Where the string "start" occurs in the material below, report the whole line.

* GIVEN INFORMATION *

──────

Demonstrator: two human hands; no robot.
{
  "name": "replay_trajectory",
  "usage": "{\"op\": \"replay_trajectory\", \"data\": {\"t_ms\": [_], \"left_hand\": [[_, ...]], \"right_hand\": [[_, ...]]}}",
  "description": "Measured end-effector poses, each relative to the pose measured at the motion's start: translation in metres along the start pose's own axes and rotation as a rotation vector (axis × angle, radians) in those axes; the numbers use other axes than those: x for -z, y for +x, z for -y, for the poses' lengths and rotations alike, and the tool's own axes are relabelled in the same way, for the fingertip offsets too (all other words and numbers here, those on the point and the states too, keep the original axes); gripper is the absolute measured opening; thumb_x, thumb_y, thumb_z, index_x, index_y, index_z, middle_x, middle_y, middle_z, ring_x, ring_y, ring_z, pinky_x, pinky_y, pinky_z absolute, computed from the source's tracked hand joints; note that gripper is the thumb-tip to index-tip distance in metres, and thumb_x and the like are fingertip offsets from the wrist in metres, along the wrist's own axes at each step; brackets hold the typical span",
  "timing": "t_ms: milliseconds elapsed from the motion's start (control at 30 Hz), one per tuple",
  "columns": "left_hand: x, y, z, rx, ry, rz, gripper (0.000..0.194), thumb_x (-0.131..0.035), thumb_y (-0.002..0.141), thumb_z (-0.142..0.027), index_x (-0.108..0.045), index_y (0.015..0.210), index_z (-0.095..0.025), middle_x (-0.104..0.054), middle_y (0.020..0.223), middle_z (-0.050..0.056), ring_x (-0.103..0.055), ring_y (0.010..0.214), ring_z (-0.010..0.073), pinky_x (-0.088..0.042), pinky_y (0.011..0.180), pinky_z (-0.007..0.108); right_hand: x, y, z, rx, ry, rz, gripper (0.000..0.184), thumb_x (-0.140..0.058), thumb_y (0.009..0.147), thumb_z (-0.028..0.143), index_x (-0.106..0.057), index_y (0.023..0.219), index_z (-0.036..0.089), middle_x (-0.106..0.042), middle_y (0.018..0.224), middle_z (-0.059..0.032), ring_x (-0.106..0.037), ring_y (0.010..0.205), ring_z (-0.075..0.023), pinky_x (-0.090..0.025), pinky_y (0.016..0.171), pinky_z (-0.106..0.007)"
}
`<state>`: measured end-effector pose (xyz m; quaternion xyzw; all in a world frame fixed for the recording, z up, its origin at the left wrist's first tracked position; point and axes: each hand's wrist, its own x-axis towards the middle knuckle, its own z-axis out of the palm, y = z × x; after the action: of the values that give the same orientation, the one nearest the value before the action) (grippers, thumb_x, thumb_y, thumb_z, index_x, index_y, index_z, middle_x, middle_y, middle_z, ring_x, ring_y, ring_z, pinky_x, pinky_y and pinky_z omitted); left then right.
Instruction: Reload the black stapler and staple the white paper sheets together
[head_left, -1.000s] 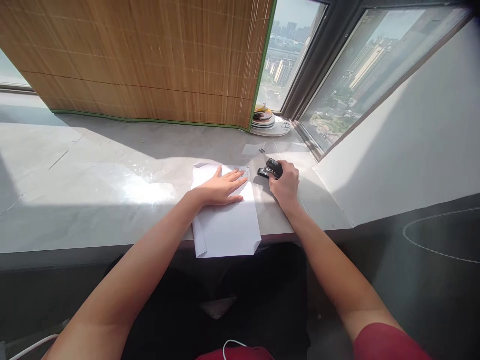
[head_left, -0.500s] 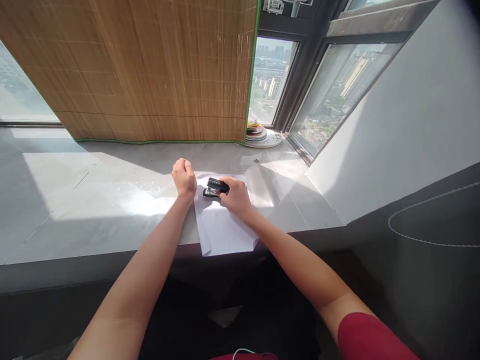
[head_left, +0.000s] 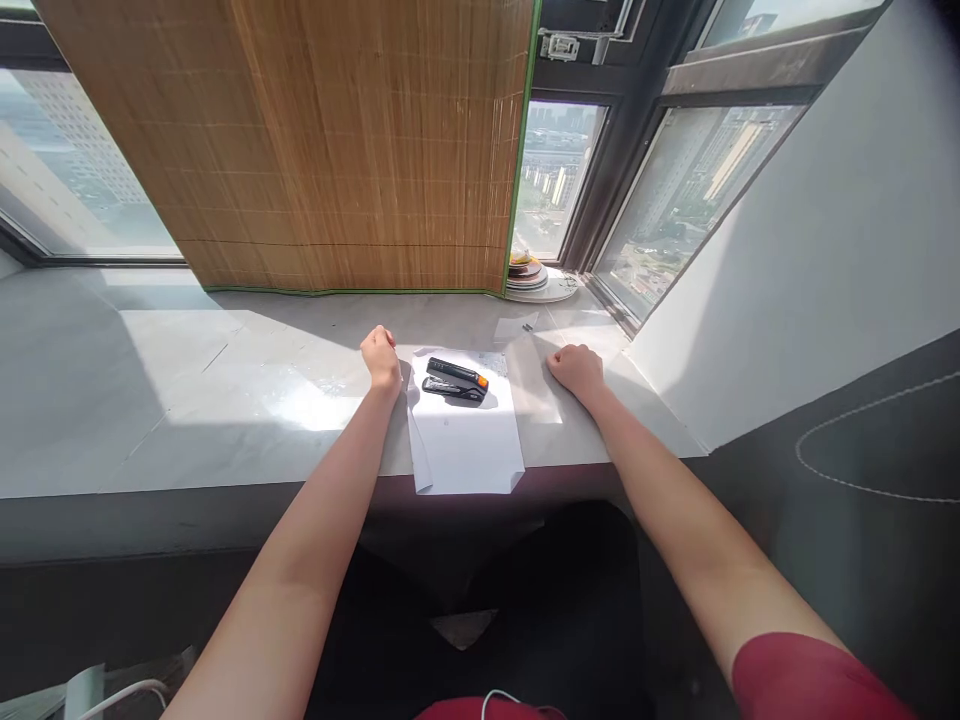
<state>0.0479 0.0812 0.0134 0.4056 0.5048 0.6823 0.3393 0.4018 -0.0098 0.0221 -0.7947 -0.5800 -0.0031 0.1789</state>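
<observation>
A black stapler (head_left: 454,381) with an orange patch at its right end lies on white paper sheets (head_left: 472,445). The sheets rest on the sill, their lower edge hanging past its front, with one corner folded at the left. Just left of the paper my left hand (head_left: 381,358) is closed in a fist on the sill. To the right of the paper, beside a clear plastic sleeve (head_left: 531,385), rests my right hand (head_left: 577,371), also a fist. No object shows in either hand.
A small white slip (head_left: 512,328) with tiny dark bits near it lies behind the sleeve. Stacked plates (head_left: 536,285) stand in the window corner. A bamboo blind (head_left: 360,150) hangs over the back of the sill (head_left: 247,400). A beaded cord (head_left: 817,470) hangs at right.
My right hand has let go of the stapler and moved right, off the paper. The stapler now lies on the sheets. My left hand is still a fist beside the paper; the view has shifted slightly.
</observation>
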Motion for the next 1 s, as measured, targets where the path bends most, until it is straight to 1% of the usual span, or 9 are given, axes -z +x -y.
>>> {"op": "replay_trajectory", "data": {"t_ms": [133, 300, 400, 500, 600, 700, 833, 933, 1000], "left_hand": [[0.0, -0.003, -0.002, 0.026, -0.001, 0.023, 0.046, -0.049, 0.108, -0.028, -0.037, 0.065, -0.022, -0.039, 0.067, -0.001, -0.035, 0.064, 0.0142, -0.033, 0.063, 0.029], [0.002, -0.005, -0.005, 0.046, -0.017, 0.038, 0.049, -0.051, 0.108, -0.028, -0.036, 0.062, -0.023, -0.038, 0.063, -0.002, -0.034, 0.062, 0.0143, -0.032, 0.061, 0.029], [0.004, -0.006, -0.008, 0.055, -0.03, 0.033, 0.049, -0.051, 0.108, -0.032, -0.038, 0.063, -0.023, -0.04, 0.064, -0.002, -0.035, 0.062, 0.0139, -0.033, 0.061, 0.029], [0.007, -0.007, -0.01, 0.06, -0.036, 0.03, 0.048, -0.051, 0.109, -0.034, -0.038, 0.064, -0.023, -0.041, 0.066, -0.002, -0.035, 0.061, 0.0139, -0.035, 0.063, 0.029], [0.009, -0.007, -0.01, 0.061, -0.04, 0.03, 0.048, -0.05, 0.109, -0.031, -0.038, 0.064, -0.023, -0.04, 0.067, -0.002, -0.036, 0.062, 0.014, -0.035, 0.064, 0.029], [0.01, -0.007, -0.007, 0.067, -0.041, 0.032, 0.048, -0.051, 0.108, -0.028, -0.038, 0.062, -0.022, -0.039, 0.066, -0.002, -0.035, 0.062, 0.0139, -0.033, 0.062, 0.029], [0.008, -0.006, -0.005, 0.069, -0.037, 0.044, 0.047, -0.05, 0.105, -0.022, -0.04, 0.059, -0.022, -0.039, 0.063, -0.002, -0.033, 0.06, 0.0141, -0.028, 0.06, 0.03], [0.006, -0.006, -0.005, 0.05, -0.028, 0.055, 0.048, -0.049, 0.104, -0.018, -0.039, 0.057, -0.022, -0.037, 0.061, -0.002, -0.032, 0.06, 0.0146, -0.027, 0.06, 0.03], [0.006, -0.006, -0.006, 0.038, -0.019, 0.059, 0.049, -0.048, 0.103, -0.017, -0.039, 0.056, -0.022, -0.036, 0.06, -0.002, -0.032, 0.06, 0.0147, -0.026, 0.06, 0.03]], "right_hand": [[-0.007, -0.002, -0.01, -0.01, 0.043, -0.022, 0.031, -0.062, 0.09, 0.031, -0.066, 0.06, 0.021, -0.064, 0.067, -0.0161, -0.069, 0.078, -0.0337, -0.05, 0.078, -0.045], [0.013, -0.012, 0.028, -0.051, 0.229, 0.035, 0.041, -0.058, 0.1, 0.042, -0.066, 0.065, 0.022, -0.065, 0.066, -0.0112, -0.068, 0.077, -0.0299, -0.052, 0.075, -0.04], [0.02, -0.029, 0.072, 0.195, 0.417, 0.11, 0.042, -0.052, 0.108, 0.056, -0.075, 0.094, 0.024, -0.076, 0.088, -0.0066, -0.071, 0.088, -0.0236, -0.055, 0.08, -0.033], [0.012, -0.054, 0.113, 0.588, 0.583, 0.319, 0.035, -0.074, 0.097, 0.053, -0.075, 0.122, 0.027, -0.079, 0.113, -0.0048, -0.072, 0.102, -0.0229, -0.055, 0.089, -0.032], [-0.003, -0.068, 0.127, 0.605, 0.521, 0.339, 0.04, -0.081, 0.088, 0.028, -0.073, 0.126, 0.026, -0.08, 0.111, -0.0042, -0.073, 0.098, -0.0241, -0.054, 0.087, -0.032], [-0.01, -0.065, 0.104, 0.542, 0.518, 0.311, 0.04, -0.077, 0.087, 0.018, -0.074, 0.126, 0.025, -0.081, 0.11, -0.0052, -0.074, 0.098, -0.0247, -0.055, 0.086, -0.033], [-0.002, -0.05, 0.045, 0.448, 0.562, 0.302, 0.04, -0.078, 0.087, 0.021, -0.074, 0.127, 0.024, -0.082, 0.111, -0.006, -0.076, 0.1, -0.0256, -0.057, 0.091, -0.036], [0.012, -0.039, 0.002, 0.426, 0.571, 0.274, 0.056, -0.081, 0.088, 0.03, -0.068, 0.142, 0.025, -0.082, 0.116, -0.0057, -0.077, 0.105, -0.0261, -0.058, 0.094, -0.037], [0.022, -0.032, -0.026, 0.344, 0.461, 0.179, 0.047, -0.071, 0.1, 0.043, -0.069, 0.143, 0.025, -0.081, 0.117, -0.0068, -0.076, 0.107, -0.0259, -0.058, 0.093, -0.035]]}}
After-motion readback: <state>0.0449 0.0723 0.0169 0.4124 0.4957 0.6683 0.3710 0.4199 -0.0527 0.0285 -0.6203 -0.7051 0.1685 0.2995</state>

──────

* ANSWER *
  "description": "Measured end-effector poses, each relative to the pose measured at the motion's start: translation in metres along the start pose's own axes and rotation as a rotation vector (axis × angle, radians) in those axes; the numbers use other axes than those: x for -z, y for +x, z for -y, for the poses' lengths and rotations alike, and the tool's own axes are relabelled in the same way, for the fingertip offsets too (all other words and numbers here, those on the point and the states too, keep the original axes); gripper is the absolute measured opening; thumb_x, thumb_y, thumb_z, index_x, index_y, index_z, middle_x, middle_y, middle_z, ring_x, ring_y, ring_z, pinky_x, pinky_y, pinky_z absolute, computed from the source's tracked hand joints; note that gripper is the thumb-tip to index-tip distance in metres, and thumb_x and the like are fingertip offsets from the wrist in metres, along the wrist's own axes at each step; brackets hold the typical span",
  "timing": "t_ms: milliseconds elapsed from the motion's start (control at 30 Hz), one per tuple",

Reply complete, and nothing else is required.